Accordingly, the upper mids and highs of the LCD3 are noticeably more prominent, and for that reason more accurately balanced, than those of the LCD2, though if you look at the frequency response test charts for the two models you’ll discover the differences in tonal balance appear more subtle on paper than they sound in reality. Still, Audeze did not go overboard with its voicing adjustments, so that the LCD3 preserves elements of the classic Audeze “house sound,” meaning that the LCD3’s upper mids and highs are still not as forward sounding as, say, those of the Stax SR-009 or HiFiMAN HE-6. But even so, the voicing of the LCD3 is now much more similar to that of its top-tier competitors than the LCD2’s voicing was. What is more, the upper mids and highs of the LCD3 also show the same across-the-board improvements in speed and transparency that we’ve observed in the LCD3’s bass and midrange performance, which is all to the good.
My sense is that purists will prefer the somewhat brighter balance and perhaps more overtly defined sound of the upper mids and highs of the Stax or HiFiMAN ‘phones, but that many others will find the LCD3 strikes a just-right balance between neutrality and resolution on the one hand and a rich and engaging tonality on the other. In short, the LCD3 is the sort of headphone that serves up gobs of musical detail, yet without becoming punishingly analytical or sterile sounding in the process.
In the paragraphs above, you’ll notice that I’ve used the words “transient speed” pretty often in describing the LCD3. What I’m getting at is that the LCD3 exhibits desirable qualities of turn-on-a-dime musical agility and all-around responsiveness as if to suggest that the LCD-3 can effortlessly track with even the quickest or subtlest shifts in the music. These qualities also pay huge dividends in terms of the LCD3’s ability to faithfully reproduce both large and small-scale dynamic shifts in the music. Frankly, I know of only one headphone that can better the performance of the LCD3 in these areas, and that would be the Stax SR-009.
To put things in perspective, consider that the SR-009 ($5200) costs more than twice what the LCD3 ($1945) does and that the Stax will require a dedicated electrostatic headphone amp that will likely set you back another $4250 - $5000 or more. In contrast, the LCD3 is surprisingly easy to drive as planar magnetic headphones go (93dB sensitivity), meaning that you can get good results with well-designed mid-priced conventional headphone amplifiers (though the LCD3 certainly justifies investing in the best headphone amp you can afford). While the LCD3 is obviously not cheap, it is not overpriced given the exceptional sound quality on offer.
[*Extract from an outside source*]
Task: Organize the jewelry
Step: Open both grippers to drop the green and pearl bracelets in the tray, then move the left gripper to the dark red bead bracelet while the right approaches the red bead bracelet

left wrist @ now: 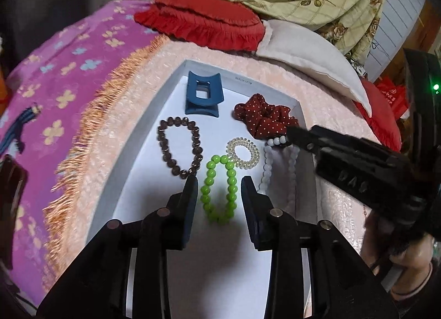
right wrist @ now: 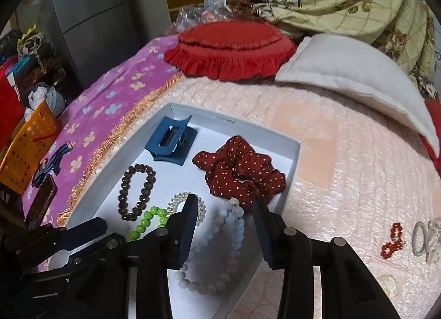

In a “big picture” sense, the LCD3 is that rare audio component that does literally everything well, and that offers state-of-the-art bass reproduction and near state-of-the-art midrange lucidity. With the LCD3 you never have to worry about tradeoffs or drawbacks because, apart from price and a very slight degree of upper midrange/treble reticence, there aren’t any. Instead, you just relax and enjoy the ride as the LCD3 takes you as far up the performance ladder as most of us will ever need or want to go.
I’ve said that the LCD3 offers state-of-the-art bass, extraordinary midrange lucidity, and powerful and expressive dynamics. To hear all three sets of qualities on display in one relatively short piece of music, try listening to the second (Scherzo: Allegro molto) movement of the Copland Organ Symphony as performed by the San Francisco Symphony conducted by Michael Tilson Thomas, with Paul Jacobs as organist [SFS Media, SACD]. This beautiful, angular, contemporary piece often begins themes with one or two group of instruments, then adds layers of instrumentation, and in the process weaves in the voice of the pipe organ—more as a member of the orchestra than as a solo instrument. As I listened to these passages unfold, I was struck by how pure and richly evocative and detailed the voices of individual instruments—be they woodwinds, brass, strings, or the upper registers of the pipe organ—truly were. But what was impressive was the effortless way the LCD3 took in its stride the addition of more and more layers of instruments, as if it always had reserves of clarity and definition sufficient to handle any musical challenge I might throw its way.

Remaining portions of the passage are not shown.